Titres boursiers: trop d'emphase sur le dividende

Publié le 28/02/2016 à 21:38, mis à jour le 29/02/2016 à 06:17

Titres boursiers: trop d'emphase sur le dividende

Publié le 28/02/2016 à 21:38, mis à jour le 29/02/2016 à 06:17

Photo: Shutterstock

Berkshire Hathaway (NY, BRK-A) vient de publier ses résultats. Sans surprise, les profits d’exploitation ont crû, et l’empire de Warren Buffett grandit constamment. Les sources de revenus de cette société sont diverses et lui assurent une constance dans ses résultats même dans des conditions économiques moins favorables. Pourtant, la société ne verse toujours pas de dividende. Les investisseurs à revenu devraient-ils donc éviter d’acheter son titre?

Voici un article (cliquer ici) qui fait état de 7 mythes concernant les titres à dividendes. Nous avons listé ces mythes ici :

-Les actions versant des dividendes résistent bien dans un marché difficile.

-Elles performent mieux que le marché en général.

-Elles procurent une diversification adéquate.

-Elles constituent une source fiable de revenu.

-Elles sont avantageuses sur le plan fiscal.

-Elles s’avèrent une façon prudente d’investir dans les titres considérés «valeur».

-Elles remplacent les obligations.

Voyons ce qu’est en réalité un dividende. Prenons un exemple simpliste à l’aide d’un couple, Martin et Lucie. Martin gagne un revenu, et verse une allocation à Lucie. Cette dernière reçoit 10000$ par an pour ses propres dépenses, et compte sur les revenus et la solidité financière de Martin pour assurer les besoins actuels et futurs du ménage. Comme Martin gagne 100 000$ par an, il n’éprouve aucune difficulté à verser les 10000$ annuellement à Lucie.

Cependant, si Martin conservait en banque cet argent plutôt que de le donner comme allocation de dépenses personnelles, en quoi cela changerait la solidité financière du couple? De toute évidence, le ménage serait plus riche de 10000$ par an.

Qu’est-ce qui importe le plus dans le présent exemple?
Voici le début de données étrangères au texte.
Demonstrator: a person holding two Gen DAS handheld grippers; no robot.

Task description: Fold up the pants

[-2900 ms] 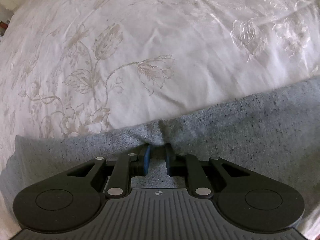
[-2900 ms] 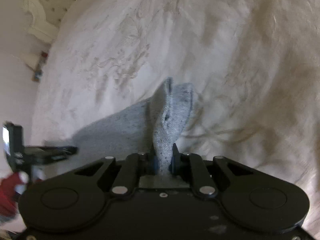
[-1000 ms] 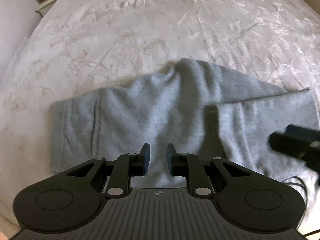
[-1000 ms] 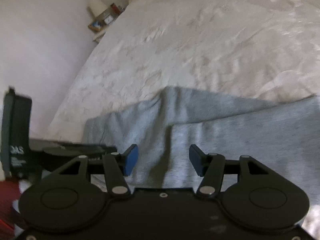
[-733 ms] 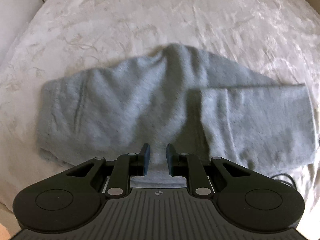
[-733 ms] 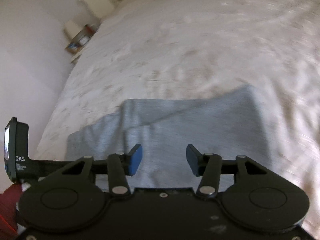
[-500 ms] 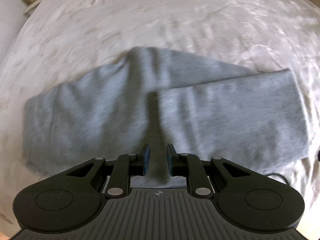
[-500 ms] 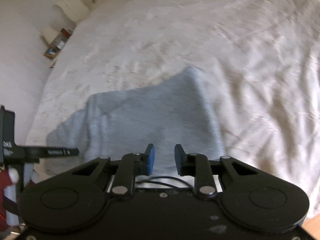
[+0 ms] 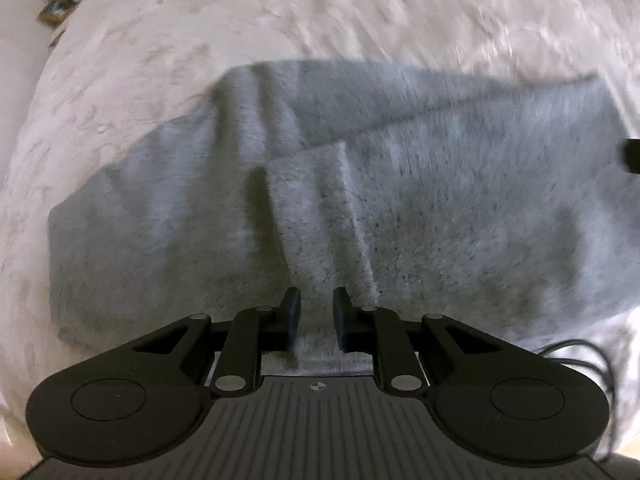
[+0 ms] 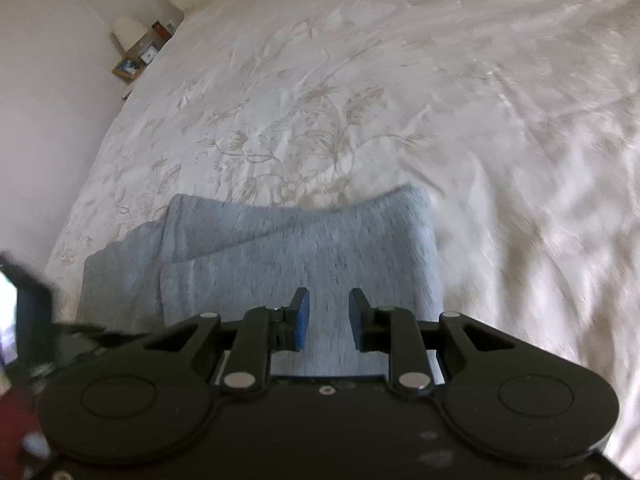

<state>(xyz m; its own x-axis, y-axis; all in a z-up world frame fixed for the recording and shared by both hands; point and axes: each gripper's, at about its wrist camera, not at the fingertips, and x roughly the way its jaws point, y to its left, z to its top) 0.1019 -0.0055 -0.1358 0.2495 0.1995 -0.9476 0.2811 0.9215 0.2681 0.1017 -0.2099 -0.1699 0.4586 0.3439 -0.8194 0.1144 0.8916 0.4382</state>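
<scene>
Here our left gripper (image 9: 316, 312) and right gripper (image 10: 329, 316) hover with jaws slightly parted, pinching nothing, above the near edge of the grey pants (image 9: 440, 208), which lie folded once across the white bedspread (image 10: 360, 100), probably so we can grab them for another fold.

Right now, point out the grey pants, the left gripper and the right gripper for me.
grey pants (image 9: 460, 208): left wrist view, on the folded-over top layer.
left gripper (image 9: 316, 316): left wrist view, midway between its fingertips, jaws apart.
right gripper (image 10: 329, 318): right wrist view, midway between its fingertips, jaws apart over the cloth.
</scene>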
Les 100000$ de revenus ou les 10000$ d’allocation? Sans les revenus, l’allocation ne pourrait plus exister. Donc, l’essentiel ne repose point dans l’importance de l’allocation, mais plutôt dans la provenance de cet argent. Ainsi, un investisseur a fortement intérêt à surveiller les profits de la société dans laquelle il investit. Le dividende ne constitue qu’une distribution tributaire des profits ou des liquidités accumulées de la société.

Si Martin perdait son emploi, il pourrait décider de continuer à verser 10000$ à Lucie tous les ans. Nous assistons souvent à cette réalité en Bourse : lorsque l’entreprise connaît des difficultés, elle préfèrera probablement puiser dans ses liquidités ou recourir à l’emprunt plutôt que de couper le dividende, afin de ne pas froisser les actionnaires. Comme nous pouvons le constater, le maintien du dividende ne garantit en rien la solidité d’un titre!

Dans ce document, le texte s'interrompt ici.